Archives Discussions

glupescu · ‎06-10-2015

Whenever a kernel is launched across a set of CUs is there any way to get back info on what executed where ? - or how did the kernel mapped to the existing hardware.

I want to achieve a forced software-hardware map for a given GPU i.e. given some known contraints on the kernel and the exact hardware configuration to determine if a range of IDs execute in a certain CU or set of CUs.

Is this possible in any degree ? If not will this be possible in the future ?

Thanks in advance

maxdz8 · ‎06-11-2015

Thank you for you elaboration. I think I start to see your perspective.

I'll take a look at the resources you linked in the next few days.

In the meanwhile,

glupescu wrote:
I'm currently working in safety critical products/applications and GPUs are just starting to be integrated here. Most GPU IPs don't have from my knowledge ways to detect problems if parts go deffective. Likewise there may be a need to run things concurrently in a real time manner and being able to have afinity over a certain range of CUs would I think be helpful. You could expand on these ideas to find other use cases - so it's not so much about performance as it is about corectness and latency.
So coming back to my initial question a bit rephrased:
For instance if I would execute only 1 thread that would use few registers and fit inside a CU/SIMD (1) would it execute on CU0 or is it random (2) ? And if I have 8 threads or 32 threads or 64 threads would I be able to pinpoint the scheduling given the known resource constraints (registry requirements, memory stalls etc). (3)
OR
If I have for instance only an OpenCL application with a single command queue is it possible I could build/launch a kernel such that I would know what ID (get_global_id) executed on what compute unit (CU) ?(4) In other words can I determine a hardware-software map ?(5) Which executes on what compute unit/SIMD ?(6)

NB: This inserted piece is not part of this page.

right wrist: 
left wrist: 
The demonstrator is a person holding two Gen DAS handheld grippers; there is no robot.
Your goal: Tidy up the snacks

A "thread" always fits inside a CU or SIMD by definition, regardless how many resources it uses. In the sense it is always mapped to a single CU/SIMD as it is always mapped to a single lane of a SIMD. The private registers (VGPRs) will get spilled to memory if necessary; you cannot "take registers from other lanes". If you run out of LDS you won't be able to run the kernel. Maybe some drivers might spill LDS to global memory as well... given the vastly different performance pattern I wouldn't consider this a good thing.
Try to get away with "threads". Those are CPU-oriented terms. CL term is Work Item and a "thread" is truly a wavefront (AMD parlance) or sub-group (CL2.1 parlance, but I only quickly looked at the preliminary 2.1 spec).
In the wild, it is equivalent to random. Keep in mind Work Items don't get scheduled themselves; they are grouped in wavefronts and work groups ("local work size"), the latter being the way to associate "nearby threads" to coherent HW resources (such as LDS/L1 banks).
On AMD GCN those would always be grouped in a single wavefront and go to the same SIMD of a CU.
Not in base CL and I see no good reason to know this. Note cl_arm_get_core_id seems to to allow you exactly that. I haven't got much on the "slices" I previously mentioned, it looks to be an Intel specific concept.
Note if mission critical reliability is your target you don't want to map CUs either: the possibility a CU goes defective is close to zero. In the case it happens, you really want to throw the device away, exactly as you do with RAID disks as soon as one starts degrading. I agree vendors could improve detection of those cases. Correctness is not a problem. GPUs have provided correct evaluation of nearly arbitrary functions for close to 20 years now. If latency is your concern, use CPU cores as those are optimized for low latency.
No. Maybe you can as in (4) but I don't see how would you use this knowledge in any realistic way as branching on the condition still requires full dispatch potentially across all CUs. Maybe with sub-devices this might be a thing. Sub-devices are not exposed by GPUs for a reason: AFAIK those partitions don't exist at hardware level.
Everything can execute everywhere. Just to be safe: CU and SIMDs are two different things. The latter in particular is implementation-specific concept so no chance this is going to be supported in base CL. Maybe with some future extension but again I don't see the point. The programming model is centered towards massive scale and this means no restrictions.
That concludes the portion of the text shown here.